-- Instructions for the task --
Search the entries for lines with the string "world" and say how many there are, giving only the number.

(Information provided Opens)

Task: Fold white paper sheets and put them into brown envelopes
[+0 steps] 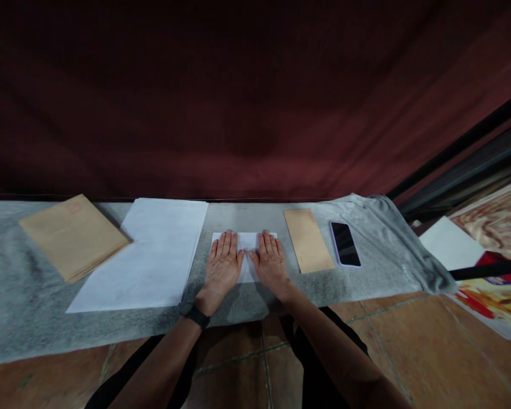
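Note:
A small folded white paper [246, 241] lies on the grey cloth [25, 295] in front of me. My left hand [222, 264] rests flat on its left part, fingers stretched out. My right hand [271, 262] lies flat on its right part, fingers stretched out as well. The thumbs nearly meet over the paper's middle. A dark band sits on my left wrist.
A stack of large white sheets [149, 255] lies to the left, with a pile of brown envelopes [73, 236] beyond it. To the right lie one brown envelope [308, 239] and a black phone [344, 243]. A dark red curtain hangs behind. Tiled floor shows below.

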### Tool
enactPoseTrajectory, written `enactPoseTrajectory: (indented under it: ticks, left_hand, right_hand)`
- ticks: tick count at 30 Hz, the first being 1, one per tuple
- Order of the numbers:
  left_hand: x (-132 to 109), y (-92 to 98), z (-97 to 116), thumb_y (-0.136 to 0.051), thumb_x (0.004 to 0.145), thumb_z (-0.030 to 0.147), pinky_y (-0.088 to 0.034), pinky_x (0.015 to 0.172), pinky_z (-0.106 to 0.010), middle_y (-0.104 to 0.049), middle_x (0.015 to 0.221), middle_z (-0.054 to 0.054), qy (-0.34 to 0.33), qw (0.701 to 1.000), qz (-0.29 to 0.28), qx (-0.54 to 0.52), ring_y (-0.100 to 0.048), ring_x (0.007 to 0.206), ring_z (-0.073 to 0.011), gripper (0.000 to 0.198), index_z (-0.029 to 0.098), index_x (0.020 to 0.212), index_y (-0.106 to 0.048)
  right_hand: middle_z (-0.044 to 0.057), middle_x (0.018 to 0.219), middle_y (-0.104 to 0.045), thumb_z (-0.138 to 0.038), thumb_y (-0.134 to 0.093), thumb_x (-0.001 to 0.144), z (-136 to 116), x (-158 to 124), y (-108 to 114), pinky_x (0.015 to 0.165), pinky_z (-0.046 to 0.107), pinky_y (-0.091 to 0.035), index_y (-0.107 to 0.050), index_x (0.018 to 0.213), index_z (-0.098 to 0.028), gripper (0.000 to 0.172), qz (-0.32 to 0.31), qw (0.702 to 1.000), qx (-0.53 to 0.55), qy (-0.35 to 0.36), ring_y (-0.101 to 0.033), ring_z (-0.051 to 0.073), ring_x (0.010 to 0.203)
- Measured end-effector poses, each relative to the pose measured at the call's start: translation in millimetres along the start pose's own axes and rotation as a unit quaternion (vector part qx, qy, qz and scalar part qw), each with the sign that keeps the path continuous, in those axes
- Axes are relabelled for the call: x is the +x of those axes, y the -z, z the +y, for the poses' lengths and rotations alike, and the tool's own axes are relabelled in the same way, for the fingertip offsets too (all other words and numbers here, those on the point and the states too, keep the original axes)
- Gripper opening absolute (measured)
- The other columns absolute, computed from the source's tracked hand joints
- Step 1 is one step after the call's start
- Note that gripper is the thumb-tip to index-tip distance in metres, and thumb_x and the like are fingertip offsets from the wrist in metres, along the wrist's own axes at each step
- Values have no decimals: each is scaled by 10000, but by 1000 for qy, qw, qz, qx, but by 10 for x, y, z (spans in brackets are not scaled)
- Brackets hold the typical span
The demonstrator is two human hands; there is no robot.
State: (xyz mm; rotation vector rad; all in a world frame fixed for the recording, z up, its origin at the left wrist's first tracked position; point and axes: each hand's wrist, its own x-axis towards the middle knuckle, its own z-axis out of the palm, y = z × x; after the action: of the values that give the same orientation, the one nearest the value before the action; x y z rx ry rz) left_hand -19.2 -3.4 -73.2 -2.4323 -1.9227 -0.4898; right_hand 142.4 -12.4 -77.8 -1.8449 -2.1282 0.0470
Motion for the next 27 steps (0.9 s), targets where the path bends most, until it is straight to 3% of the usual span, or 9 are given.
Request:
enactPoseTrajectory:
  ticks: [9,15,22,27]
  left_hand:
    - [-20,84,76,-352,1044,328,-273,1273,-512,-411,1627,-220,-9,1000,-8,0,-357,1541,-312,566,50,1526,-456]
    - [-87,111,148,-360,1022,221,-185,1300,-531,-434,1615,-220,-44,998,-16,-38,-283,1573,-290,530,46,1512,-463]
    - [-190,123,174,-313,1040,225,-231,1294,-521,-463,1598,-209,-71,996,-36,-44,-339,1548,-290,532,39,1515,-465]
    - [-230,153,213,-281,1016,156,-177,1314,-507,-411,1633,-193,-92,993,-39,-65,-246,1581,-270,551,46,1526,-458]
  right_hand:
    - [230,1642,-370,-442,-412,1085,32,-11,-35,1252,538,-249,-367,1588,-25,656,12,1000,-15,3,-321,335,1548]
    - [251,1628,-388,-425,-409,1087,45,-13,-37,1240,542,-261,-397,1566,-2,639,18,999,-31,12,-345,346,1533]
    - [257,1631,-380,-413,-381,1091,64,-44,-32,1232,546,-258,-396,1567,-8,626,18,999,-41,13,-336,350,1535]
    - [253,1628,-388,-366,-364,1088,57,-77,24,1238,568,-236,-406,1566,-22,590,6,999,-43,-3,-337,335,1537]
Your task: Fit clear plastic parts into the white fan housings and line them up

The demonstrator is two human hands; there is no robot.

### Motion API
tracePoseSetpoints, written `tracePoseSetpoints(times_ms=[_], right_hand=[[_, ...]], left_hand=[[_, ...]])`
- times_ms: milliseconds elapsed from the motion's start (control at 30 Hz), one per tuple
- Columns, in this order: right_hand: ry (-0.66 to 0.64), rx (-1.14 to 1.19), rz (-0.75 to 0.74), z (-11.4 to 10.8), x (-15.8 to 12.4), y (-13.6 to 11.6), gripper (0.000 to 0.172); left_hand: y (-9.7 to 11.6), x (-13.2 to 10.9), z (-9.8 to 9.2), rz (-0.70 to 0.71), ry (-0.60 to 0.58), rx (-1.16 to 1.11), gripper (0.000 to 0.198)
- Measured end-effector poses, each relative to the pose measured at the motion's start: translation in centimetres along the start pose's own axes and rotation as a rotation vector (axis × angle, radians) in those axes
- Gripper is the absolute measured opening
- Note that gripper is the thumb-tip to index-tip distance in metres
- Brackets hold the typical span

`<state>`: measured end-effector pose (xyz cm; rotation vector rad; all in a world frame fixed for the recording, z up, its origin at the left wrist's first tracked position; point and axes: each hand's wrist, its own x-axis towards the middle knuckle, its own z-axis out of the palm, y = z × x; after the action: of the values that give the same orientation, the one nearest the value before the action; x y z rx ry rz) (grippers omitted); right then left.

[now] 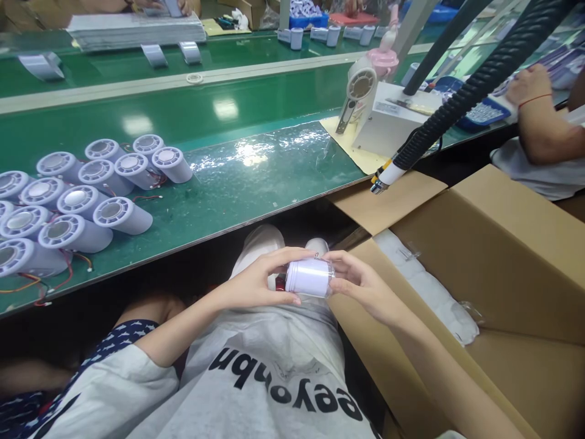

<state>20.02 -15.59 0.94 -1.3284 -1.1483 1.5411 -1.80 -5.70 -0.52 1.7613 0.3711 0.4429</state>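
Note:
A small white cylindrical housing lies sideways over my lap, held between both hands. My left hand wraps its fingers over the left end and top. My right hand grips the right end with curled fingers. Several matching white cylinders with vented round faces and red and black wires lie grouped on the green bench at the left.
An open cardboard box with plastic-bagged white parts stands at my right. A black corrugated hose with a nozzle hangs over the bench edge beside a white device. Another person's arm is at the far right.

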Motion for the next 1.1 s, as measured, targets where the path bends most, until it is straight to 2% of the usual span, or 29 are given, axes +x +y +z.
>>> tracePoseSetpoints(times_ms=[333,567,767,933,1033,1100], right_hand=[[-0.020,0.195,0.103,0.5,0.3,0.5,0.034],[-0.032,0.300,0.207,1.1,0.6,0.7,0.046],[-0.063,0.377,0.301,1.6,0.7,0.2,0.055],[-0.076,0.395,0.443,1.8,0.8,-0.1,0.062],[-0.128,0.322,0.375,1.8,0.5,0.4,0.071],[-0.094,0.206,0.177,1.7,0.3,0.9,0.073]], left_hand=[[0.1,-0.1,-0.1,0.000,-0.011,-0.034,0.074],[-0.1,-0.2,-0.1,0.028,-0.024,-0.042,0.076],[-0.3,-0.3,0.0,0.124,-0.018,-0.024,0.076],[0.4,-0.4,0.2,0.040,0.008,0.024,0.065],[0.8,-0.6,0.5,-0.072,0.032,-0.031,0.062],[1.0,-0.7,0.6,-0.124,0.049,-0.107,0.062]])
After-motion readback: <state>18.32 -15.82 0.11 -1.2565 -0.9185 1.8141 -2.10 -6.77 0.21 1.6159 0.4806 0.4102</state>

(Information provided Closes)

-- Answer below --
2